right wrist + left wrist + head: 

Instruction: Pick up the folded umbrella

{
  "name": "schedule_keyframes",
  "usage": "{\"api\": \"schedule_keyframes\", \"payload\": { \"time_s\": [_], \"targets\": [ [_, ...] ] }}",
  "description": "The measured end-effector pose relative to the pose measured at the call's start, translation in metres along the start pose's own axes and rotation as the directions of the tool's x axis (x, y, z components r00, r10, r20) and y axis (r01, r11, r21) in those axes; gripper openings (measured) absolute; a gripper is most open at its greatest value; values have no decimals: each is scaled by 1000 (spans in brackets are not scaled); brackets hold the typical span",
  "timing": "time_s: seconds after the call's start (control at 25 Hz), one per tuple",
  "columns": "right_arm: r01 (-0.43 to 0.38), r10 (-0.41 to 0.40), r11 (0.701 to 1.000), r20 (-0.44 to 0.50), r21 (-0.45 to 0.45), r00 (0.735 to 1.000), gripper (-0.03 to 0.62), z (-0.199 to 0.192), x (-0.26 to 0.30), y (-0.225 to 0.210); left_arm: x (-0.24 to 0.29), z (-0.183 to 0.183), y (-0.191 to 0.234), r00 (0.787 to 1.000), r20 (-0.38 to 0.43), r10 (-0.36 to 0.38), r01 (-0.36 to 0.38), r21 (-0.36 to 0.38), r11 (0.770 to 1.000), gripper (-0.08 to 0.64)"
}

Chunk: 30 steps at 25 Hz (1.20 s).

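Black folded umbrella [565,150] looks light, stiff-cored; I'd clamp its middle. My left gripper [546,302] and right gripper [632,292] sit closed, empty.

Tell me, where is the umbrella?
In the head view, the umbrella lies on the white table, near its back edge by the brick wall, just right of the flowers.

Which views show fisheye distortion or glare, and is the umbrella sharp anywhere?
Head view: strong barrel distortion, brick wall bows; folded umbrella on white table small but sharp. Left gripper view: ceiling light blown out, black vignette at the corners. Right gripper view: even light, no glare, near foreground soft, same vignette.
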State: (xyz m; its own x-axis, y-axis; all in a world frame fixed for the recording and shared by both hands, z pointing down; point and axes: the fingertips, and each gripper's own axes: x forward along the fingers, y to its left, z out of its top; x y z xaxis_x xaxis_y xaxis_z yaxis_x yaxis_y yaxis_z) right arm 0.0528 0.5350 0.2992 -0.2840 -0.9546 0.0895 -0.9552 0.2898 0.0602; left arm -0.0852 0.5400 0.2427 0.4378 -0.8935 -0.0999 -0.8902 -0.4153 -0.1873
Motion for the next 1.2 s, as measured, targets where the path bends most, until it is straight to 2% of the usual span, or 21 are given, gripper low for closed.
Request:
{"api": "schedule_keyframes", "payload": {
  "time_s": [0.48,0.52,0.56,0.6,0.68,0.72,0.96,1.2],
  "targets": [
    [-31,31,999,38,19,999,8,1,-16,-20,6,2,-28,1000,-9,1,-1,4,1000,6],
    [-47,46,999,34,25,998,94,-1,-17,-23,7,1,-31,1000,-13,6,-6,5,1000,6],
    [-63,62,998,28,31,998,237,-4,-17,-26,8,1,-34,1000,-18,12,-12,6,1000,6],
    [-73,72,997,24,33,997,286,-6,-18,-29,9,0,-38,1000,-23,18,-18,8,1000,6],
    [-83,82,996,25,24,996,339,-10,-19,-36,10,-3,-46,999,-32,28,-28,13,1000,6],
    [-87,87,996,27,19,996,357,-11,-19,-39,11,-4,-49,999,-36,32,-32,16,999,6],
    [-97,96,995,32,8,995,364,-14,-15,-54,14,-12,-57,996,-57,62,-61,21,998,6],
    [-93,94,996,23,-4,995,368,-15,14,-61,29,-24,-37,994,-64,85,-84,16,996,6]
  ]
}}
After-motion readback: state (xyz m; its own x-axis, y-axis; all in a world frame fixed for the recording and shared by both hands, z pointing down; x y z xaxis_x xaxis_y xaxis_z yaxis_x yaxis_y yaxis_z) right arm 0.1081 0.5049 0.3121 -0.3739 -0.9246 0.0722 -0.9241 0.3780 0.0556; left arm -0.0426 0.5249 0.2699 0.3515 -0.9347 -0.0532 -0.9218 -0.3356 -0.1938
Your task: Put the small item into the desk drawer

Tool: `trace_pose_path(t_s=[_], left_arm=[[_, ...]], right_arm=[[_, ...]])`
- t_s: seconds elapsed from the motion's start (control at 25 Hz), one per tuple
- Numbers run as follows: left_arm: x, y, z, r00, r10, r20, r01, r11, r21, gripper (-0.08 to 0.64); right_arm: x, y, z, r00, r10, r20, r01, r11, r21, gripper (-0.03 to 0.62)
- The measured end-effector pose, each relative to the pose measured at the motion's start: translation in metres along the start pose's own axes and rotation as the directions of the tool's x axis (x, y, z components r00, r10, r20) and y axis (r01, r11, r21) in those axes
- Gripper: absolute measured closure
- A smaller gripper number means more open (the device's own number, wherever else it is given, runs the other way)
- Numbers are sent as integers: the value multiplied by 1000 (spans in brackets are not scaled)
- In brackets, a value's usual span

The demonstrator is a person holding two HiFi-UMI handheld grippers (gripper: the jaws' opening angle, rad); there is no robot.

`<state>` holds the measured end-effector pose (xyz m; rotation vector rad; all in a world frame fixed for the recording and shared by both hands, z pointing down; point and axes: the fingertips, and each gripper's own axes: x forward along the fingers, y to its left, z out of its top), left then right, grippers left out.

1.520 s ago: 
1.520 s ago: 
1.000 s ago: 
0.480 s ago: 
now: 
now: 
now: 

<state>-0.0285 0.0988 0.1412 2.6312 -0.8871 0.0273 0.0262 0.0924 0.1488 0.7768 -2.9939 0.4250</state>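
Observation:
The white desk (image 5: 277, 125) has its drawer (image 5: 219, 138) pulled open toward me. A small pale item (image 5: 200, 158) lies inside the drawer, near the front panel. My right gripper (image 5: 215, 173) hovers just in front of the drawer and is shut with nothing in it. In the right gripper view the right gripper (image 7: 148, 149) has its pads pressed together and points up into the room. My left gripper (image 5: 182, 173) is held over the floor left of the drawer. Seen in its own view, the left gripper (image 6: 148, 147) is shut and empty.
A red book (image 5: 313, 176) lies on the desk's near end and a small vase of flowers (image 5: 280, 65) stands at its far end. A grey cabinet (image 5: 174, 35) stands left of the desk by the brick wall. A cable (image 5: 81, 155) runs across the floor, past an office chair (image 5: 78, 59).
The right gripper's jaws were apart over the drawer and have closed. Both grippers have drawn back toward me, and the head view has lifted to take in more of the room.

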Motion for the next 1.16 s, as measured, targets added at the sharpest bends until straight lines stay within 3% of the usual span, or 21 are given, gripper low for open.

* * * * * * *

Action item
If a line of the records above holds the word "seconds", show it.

Solution below
  "timing": "time_s: seconds after the call's start (control at 25 Hz), one per tuple",
- t_s: seconds elapsed from the motion's start (control at 25 Hz), one per tuple

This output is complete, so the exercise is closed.